Kusbianto menyebut, ada 30 hektar lahan yang sudah mengalami gagal panen. “Sudah ada yang gagal panen sekitar 30 hektar, tapi dengan pertemuan ini semua sudah jelas, pihak JLU bersedia membantu dan bulan depan saya optimis hasil penan di wilayah Deket melimpah,” kata Ketua AKD Kecamatan Deket tersebut.
Sebenarnya, persoalan ini sudah teratasi dengan pemasangan pompa air di jembatan sementara dan pemberian BBM solar ke para petani. Hanya, upaya itu belum cukup memecah persoalan para petani aras dampak pekaksanaan proyek JLU. Sebab solusi itu tidak berjalan berkelanjutan karena kurang komunikasi.

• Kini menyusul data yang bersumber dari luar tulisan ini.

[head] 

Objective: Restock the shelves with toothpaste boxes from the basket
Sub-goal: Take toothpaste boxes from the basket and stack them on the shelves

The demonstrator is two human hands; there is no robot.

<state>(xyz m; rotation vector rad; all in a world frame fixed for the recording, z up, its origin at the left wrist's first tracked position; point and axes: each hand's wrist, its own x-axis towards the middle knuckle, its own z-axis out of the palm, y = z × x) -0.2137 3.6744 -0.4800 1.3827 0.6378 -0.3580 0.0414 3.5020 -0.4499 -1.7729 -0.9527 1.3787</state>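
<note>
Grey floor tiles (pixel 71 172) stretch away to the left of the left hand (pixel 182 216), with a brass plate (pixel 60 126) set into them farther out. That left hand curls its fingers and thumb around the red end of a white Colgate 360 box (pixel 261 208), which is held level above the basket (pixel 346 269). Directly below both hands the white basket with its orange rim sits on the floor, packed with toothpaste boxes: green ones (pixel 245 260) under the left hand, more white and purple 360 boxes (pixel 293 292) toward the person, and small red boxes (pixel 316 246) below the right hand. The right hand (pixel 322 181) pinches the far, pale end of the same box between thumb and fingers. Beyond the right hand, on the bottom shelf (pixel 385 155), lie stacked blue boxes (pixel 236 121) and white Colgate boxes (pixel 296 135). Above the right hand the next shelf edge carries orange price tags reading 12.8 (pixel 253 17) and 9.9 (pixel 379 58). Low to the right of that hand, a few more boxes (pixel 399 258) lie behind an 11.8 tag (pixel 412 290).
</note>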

Sementara itu, Roy Herman dari PT Jaya Kontruksi menyatakan, pihaknya terus berupaya mencari solusi atas persoalan yang dialami para petani. Sebagai pelaksana proyek JLU, pihak PT Jaya Kontruksi berharap persoalan ini bisa teratasi.
“Pompa yang dipasang itu untuk mengalirkan bukan untuk memperbesar debit air harus kita pahami percuma kalau jumlah pompanya banyak tapi debit airnya kecil. Maka dari itu diselaraskan saya nanti dengan pihak Dinas Sumber Daya Air akan mencari solusi agar bisa memenuhi permintaan petani,” ungkap Roy Herman.

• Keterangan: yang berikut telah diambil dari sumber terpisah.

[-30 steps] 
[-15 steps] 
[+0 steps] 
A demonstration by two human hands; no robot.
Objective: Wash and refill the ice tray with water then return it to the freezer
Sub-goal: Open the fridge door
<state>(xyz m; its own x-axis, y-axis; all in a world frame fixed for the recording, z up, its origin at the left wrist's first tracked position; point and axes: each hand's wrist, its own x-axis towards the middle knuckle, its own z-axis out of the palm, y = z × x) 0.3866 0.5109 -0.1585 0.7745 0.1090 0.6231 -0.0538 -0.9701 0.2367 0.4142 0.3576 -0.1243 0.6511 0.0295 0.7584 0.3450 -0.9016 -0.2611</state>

Roy juga menjamin, jalanyan pembangunan proyek JLU tidak berdampak pada keberlangsungan pertanian wilayah sekitar.
“Sekali lagi kami secara tekhnis, tetap harus koordinasi karena ini wilayah kerja SDA. Tentu nanti disesuaikan, untuk hari ini sampai waktu panen 20 sampai 25 hari kedepan bisa lancar dan tidak ada gangguan saat panen nanti,” pungkasnya.
Sementara Camat Deket Arif Bachtiar, menyatakan, saat ini debet air di Sluis Kuro Kecamatan Karangbinangun, turun sekitar 20 fiskal. Pada kondiai ini, sluis ini sudah ditutup karena berdekatan dengan air laut dan bercampur dengan air asin. Irigasi ini sangat diperlukan untuk petani di wilayah Kecamatan Deket.
“Kami mendukung program pemerintah terkait pembangunan JLU. Juga berkomitmen terkait irigasi kebutuhan pertanian. Terkait biaya BBM 3 hari Selasa, Rabu dan Kamis 200 liter perhari akan dibuatkan laporan dan akan diajukan ke JLU,” terangnya.